TASK INSTRUCTIONS.
Set down exactly the lines below between the line holding "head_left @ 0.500" and the line holding "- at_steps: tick", inclusive; no other line belongs in the answer.

RECORDS SHOWN.
<<<<

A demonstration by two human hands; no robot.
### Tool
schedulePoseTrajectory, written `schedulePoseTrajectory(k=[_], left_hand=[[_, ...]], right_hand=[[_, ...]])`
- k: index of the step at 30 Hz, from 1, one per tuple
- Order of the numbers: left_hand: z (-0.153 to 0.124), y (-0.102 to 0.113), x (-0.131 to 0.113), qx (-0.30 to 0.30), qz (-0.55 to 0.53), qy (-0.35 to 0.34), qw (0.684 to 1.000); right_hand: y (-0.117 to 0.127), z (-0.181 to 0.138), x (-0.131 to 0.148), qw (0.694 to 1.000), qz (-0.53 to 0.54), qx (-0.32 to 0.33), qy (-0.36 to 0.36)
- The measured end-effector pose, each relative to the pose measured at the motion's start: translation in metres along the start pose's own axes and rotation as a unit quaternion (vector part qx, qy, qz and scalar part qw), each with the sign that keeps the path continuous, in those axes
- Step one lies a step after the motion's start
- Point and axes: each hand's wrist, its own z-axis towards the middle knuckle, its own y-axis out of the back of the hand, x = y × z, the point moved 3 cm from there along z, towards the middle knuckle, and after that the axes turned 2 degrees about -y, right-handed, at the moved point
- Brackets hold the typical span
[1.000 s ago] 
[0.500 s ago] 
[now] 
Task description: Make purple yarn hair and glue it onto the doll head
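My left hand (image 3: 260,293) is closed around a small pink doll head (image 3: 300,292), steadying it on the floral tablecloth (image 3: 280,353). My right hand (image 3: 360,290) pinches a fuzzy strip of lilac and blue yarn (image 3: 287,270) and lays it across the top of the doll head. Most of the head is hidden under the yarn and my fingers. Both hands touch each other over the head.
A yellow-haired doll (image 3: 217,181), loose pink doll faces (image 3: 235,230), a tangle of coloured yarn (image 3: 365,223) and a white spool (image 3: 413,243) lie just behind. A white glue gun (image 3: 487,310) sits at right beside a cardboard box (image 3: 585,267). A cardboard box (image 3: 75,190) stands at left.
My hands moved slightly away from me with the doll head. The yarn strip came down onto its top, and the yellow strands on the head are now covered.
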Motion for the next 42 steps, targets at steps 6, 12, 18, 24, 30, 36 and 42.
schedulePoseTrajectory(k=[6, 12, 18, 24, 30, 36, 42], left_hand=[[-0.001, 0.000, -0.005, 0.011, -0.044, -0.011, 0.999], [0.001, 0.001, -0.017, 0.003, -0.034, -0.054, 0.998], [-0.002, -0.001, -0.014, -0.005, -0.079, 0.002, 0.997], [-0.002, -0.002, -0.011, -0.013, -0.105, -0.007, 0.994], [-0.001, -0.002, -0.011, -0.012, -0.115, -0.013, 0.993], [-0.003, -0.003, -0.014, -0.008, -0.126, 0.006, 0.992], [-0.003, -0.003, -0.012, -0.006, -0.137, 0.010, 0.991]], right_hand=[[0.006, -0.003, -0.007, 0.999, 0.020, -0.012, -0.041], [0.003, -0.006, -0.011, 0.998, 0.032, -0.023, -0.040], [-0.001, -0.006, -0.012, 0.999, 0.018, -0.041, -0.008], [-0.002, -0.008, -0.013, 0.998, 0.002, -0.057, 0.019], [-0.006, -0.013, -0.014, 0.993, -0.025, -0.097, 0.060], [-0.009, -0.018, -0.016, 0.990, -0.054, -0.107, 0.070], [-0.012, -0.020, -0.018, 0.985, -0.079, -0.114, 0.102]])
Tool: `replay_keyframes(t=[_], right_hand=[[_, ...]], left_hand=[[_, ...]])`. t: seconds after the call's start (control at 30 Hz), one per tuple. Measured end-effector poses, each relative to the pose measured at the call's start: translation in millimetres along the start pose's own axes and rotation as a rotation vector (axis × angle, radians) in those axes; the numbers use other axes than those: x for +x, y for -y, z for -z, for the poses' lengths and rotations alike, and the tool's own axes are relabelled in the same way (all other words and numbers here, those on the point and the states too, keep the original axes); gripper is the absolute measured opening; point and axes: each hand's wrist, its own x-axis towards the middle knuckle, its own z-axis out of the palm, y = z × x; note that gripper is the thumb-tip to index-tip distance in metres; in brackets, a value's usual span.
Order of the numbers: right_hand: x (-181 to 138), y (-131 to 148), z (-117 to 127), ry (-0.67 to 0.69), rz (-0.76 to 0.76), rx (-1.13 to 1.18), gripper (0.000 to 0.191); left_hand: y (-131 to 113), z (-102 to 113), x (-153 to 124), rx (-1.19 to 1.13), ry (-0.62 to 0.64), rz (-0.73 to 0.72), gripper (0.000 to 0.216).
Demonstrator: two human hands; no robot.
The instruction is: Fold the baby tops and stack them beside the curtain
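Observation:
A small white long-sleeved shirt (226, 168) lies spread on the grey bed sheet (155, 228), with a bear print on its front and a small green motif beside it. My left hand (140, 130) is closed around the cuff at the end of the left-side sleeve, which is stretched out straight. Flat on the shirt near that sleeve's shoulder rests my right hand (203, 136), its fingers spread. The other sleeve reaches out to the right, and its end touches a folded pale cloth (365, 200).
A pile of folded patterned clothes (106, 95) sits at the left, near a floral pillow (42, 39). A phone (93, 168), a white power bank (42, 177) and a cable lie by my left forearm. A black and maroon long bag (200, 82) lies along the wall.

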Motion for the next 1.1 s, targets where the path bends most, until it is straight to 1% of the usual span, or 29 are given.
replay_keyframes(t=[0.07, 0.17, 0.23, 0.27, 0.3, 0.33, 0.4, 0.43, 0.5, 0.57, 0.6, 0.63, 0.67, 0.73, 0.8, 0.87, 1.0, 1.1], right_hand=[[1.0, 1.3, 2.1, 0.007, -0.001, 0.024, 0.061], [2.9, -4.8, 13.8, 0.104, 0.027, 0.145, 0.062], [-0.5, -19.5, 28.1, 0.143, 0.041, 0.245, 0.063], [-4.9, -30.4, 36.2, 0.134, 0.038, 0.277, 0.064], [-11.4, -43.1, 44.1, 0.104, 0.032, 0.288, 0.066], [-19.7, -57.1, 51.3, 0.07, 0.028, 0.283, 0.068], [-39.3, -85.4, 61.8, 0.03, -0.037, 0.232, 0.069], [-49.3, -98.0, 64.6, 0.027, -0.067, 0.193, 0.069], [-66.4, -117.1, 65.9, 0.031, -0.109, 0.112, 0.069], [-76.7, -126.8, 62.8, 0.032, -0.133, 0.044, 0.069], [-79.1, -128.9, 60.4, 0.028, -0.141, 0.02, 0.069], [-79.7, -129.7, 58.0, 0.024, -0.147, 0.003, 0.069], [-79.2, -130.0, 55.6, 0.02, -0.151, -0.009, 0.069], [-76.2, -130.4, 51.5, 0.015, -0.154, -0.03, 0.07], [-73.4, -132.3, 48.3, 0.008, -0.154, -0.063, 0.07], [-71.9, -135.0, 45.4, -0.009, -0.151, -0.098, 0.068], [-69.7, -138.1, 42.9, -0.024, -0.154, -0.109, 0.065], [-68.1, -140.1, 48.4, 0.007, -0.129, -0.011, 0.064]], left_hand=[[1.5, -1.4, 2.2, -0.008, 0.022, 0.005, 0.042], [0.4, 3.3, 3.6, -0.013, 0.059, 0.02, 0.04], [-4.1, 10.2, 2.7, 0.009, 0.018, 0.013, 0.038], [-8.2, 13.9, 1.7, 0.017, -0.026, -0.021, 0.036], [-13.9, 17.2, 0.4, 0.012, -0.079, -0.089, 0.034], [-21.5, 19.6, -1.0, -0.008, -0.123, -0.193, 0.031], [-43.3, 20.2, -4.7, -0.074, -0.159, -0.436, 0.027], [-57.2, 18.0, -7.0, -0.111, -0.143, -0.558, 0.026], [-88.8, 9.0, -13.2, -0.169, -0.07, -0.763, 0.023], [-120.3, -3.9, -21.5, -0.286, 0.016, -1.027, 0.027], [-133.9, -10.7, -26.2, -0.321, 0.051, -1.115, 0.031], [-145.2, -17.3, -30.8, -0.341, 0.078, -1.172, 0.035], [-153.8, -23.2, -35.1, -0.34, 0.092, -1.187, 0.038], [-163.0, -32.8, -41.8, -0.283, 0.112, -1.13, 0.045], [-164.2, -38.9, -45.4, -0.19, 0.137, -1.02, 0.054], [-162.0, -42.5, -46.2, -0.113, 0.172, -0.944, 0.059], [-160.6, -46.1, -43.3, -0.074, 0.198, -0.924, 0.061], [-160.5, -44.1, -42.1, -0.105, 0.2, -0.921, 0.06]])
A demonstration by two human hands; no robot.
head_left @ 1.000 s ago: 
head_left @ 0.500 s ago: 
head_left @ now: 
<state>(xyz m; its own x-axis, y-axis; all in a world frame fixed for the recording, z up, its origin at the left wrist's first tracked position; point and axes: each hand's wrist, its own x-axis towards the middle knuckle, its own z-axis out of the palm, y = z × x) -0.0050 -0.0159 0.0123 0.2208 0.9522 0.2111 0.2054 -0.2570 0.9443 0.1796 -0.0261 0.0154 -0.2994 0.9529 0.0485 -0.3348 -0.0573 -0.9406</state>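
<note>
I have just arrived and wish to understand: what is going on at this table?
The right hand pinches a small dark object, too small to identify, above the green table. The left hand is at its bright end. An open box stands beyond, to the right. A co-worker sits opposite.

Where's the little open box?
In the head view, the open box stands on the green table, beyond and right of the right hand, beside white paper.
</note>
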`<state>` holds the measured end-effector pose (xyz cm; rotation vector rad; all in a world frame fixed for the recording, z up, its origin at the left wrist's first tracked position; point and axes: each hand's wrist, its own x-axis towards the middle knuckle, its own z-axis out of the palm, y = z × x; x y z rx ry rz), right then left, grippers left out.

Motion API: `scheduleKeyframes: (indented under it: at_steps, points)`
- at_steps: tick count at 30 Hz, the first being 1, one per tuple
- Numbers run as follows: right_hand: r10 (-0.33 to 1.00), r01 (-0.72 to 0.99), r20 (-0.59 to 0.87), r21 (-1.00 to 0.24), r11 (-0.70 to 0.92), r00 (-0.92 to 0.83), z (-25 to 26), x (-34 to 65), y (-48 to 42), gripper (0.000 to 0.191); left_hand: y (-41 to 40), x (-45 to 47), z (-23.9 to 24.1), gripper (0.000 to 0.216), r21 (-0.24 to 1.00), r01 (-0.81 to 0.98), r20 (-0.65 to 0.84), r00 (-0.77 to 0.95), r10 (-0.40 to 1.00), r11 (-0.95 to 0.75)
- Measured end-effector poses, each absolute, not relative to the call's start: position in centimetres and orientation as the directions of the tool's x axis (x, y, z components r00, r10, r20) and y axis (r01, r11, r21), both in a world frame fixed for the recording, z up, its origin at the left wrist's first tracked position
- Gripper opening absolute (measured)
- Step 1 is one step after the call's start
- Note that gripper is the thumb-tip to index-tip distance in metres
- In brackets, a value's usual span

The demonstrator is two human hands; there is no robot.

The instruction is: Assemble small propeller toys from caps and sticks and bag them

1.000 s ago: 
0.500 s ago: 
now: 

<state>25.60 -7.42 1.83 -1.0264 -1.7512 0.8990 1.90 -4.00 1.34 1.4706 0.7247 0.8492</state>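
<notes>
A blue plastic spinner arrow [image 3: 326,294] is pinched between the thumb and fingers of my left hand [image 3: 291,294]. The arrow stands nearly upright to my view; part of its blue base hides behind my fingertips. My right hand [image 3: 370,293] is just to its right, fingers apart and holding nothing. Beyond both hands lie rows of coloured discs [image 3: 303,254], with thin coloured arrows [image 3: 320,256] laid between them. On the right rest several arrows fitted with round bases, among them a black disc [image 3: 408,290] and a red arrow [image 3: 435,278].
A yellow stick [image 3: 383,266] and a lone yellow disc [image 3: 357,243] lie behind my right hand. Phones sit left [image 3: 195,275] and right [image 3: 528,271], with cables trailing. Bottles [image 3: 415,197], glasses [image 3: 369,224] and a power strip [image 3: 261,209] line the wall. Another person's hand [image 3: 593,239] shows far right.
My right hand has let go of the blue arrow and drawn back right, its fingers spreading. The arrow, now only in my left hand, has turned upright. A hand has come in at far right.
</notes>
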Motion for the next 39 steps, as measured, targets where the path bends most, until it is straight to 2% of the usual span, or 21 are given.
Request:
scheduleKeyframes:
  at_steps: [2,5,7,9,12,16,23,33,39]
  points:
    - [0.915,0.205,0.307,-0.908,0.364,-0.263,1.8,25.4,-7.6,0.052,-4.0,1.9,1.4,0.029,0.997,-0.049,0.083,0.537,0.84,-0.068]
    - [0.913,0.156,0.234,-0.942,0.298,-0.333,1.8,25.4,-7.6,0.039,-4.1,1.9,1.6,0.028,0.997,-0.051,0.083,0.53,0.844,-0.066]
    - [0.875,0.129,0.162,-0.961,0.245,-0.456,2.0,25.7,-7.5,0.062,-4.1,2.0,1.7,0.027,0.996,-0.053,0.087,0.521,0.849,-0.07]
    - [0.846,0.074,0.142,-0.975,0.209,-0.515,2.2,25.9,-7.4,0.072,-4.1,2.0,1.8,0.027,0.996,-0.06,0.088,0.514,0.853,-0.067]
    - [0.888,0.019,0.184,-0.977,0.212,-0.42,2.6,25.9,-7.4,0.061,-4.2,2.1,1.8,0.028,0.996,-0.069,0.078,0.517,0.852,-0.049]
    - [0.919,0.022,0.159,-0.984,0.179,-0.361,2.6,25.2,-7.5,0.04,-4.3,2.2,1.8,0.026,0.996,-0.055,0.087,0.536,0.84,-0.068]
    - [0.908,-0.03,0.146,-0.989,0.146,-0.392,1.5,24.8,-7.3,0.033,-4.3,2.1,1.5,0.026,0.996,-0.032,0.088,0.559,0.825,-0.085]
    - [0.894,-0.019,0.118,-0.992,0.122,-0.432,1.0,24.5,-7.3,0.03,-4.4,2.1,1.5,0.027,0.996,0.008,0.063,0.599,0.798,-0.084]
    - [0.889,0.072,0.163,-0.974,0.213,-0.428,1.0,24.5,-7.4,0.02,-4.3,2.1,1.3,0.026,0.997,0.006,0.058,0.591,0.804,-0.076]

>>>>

REPLY.
head_left @ 0.500 s ago: 
head_left @ now: 
<state>(xyz m; its own x-axis, y-axis; all in a world frame fixed for the recording, z up, its origin at the left wrist's first tracked position; point and axes: each hand's wrist, its own x-axis towards the middle knuckle, its own z-axis out of the palm, y = z × x) -0.0050 -0.0159 0.0123 0.2208 0.9522 0.2111 0.2054 -0.2570 0.9443 0.1796 -0.0261 0.0154 -0.2994 0.9529 0.0485 -0.3348 -0.0573 -0.9406</state>
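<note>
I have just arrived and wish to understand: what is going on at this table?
The right hand pinches a small dark object, too small to identify, above the green table. The left hand is at its bright end. An open box stands beyond, to the right. A co-worker sits opposite.

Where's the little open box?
In the head view, the open box stands on the green table, beyond and right of the right hand, beside white paper.
</note>
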`<state>` holds the measured end-effector pose (xyz cm; rotation vector rad; all in a world frame fixed for the recording, z up, its origin at the left wrist's first tracked position; point and axes: each hand's wrist, its own x-axis towards the middle knuckle, its own z-axis out of the palm, y = z × x; x y z rx ry rz), right then left, grippers left out.

Motion API: `scheduleKeyframes: (indented under it: at_steps, points)`
- at_steps: tick count at 30 Hz, the first being 1, one per tuple

The submitted response is complete.